**ACTIVITY**
Could you write out, word for word, only the lines from the one containing "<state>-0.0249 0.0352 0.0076" through the last line of the data below?

**EXERCISE DATA**
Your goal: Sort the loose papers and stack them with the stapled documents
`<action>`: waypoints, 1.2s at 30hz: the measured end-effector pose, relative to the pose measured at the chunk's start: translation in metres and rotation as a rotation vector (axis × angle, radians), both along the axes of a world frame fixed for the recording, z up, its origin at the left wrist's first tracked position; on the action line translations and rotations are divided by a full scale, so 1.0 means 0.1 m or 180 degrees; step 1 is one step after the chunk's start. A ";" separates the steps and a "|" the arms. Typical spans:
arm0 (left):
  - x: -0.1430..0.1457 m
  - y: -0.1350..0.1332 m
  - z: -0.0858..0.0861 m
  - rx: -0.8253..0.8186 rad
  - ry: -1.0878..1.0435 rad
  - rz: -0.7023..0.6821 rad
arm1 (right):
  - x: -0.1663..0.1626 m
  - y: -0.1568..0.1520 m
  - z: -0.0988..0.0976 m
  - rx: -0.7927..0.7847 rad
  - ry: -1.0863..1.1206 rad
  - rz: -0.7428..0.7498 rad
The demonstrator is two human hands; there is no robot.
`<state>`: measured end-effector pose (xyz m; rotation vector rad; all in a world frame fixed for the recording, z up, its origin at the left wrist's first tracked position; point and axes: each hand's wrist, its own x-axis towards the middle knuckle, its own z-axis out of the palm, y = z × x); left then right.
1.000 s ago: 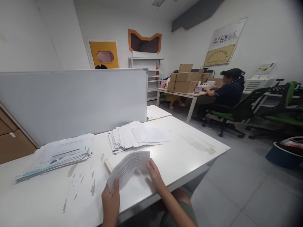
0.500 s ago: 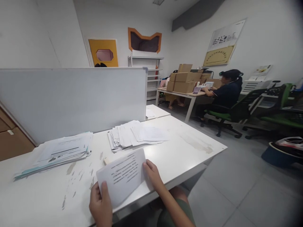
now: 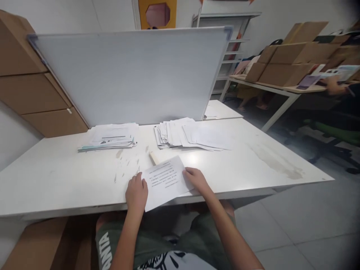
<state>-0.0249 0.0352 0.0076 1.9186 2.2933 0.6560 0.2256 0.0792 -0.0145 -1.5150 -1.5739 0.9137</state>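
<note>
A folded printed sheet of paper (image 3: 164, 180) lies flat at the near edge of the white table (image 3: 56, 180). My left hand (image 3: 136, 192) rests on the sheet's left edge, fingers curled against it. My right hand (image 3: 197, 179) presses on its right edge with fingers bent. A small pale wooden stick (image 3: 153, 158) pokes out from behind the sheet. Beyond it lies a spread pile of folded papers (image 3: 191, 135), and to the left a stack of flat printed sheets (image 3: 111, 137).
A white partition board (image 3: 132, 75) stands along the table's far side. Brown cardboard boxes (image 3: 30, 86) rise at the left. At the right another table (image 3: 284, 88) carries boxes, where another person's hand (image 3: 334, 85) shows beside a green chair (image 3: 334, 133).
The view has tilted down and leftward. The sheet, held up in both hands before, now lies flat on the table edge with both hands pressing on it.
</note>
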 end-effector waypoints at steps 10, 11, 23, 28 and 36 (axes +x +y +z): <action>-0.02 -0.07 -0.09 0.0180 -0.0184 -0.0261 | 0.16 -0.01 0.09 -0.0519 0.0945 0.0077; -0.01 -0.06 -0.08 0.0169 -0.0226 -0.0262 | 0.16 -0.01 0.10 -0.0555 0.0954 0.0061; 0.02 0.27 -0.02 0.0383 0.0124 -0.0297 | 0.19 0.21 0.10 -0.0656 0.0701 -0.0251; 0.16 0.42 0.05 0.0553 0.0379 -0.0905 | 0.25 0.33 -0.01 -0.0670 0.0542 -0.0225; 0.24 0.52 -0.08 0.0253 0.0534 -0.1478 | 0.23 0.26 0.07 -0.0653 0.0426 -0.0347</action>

**EXERCISE RESULT**
<state>-0.0249 0.0352 0.0076 1.9186 2.2933 0.6560 0.2256 0.0792 -0.0145 -1.5150 -1.5739 0.9137</state>
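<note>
A folded printed sheet of paper (image 3: 164, 180) lies flat at the near edge of the white table (image 3: 56, 180). My left hand (image 3: 136, 192) rests on the sheet's left edge, fingers curled against it. My right hand (image 3: 197, 179) presses on its right edge with fingers bent. A small pale wooden stick (image 3: 153, 158) pokes out from behind the sheet. Beyond it lies a spread pile of folded papers (image 3: 191, 135), and to the left a stack of flat printed sheets (image 3: 111, 137).
A white partition board (image 3: 132, 75) stands along the table's far side. Brown cardboard boxes (image 3: 30, 86) rise at the left. At the right another table (image 3: 284, 88) carries boxes, where another person's hand (image 3: 334, 85) shows beside a green chair (image 3: 334, 133).
The view has tilted down and leftward. The sheet, held up in both hands before, now lies flat on the table edge with both hands pressing on it.
</note>
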 end-effector waypoints at steps 10, 11, 23, 28 and 36 (axes +x +y +z): <action>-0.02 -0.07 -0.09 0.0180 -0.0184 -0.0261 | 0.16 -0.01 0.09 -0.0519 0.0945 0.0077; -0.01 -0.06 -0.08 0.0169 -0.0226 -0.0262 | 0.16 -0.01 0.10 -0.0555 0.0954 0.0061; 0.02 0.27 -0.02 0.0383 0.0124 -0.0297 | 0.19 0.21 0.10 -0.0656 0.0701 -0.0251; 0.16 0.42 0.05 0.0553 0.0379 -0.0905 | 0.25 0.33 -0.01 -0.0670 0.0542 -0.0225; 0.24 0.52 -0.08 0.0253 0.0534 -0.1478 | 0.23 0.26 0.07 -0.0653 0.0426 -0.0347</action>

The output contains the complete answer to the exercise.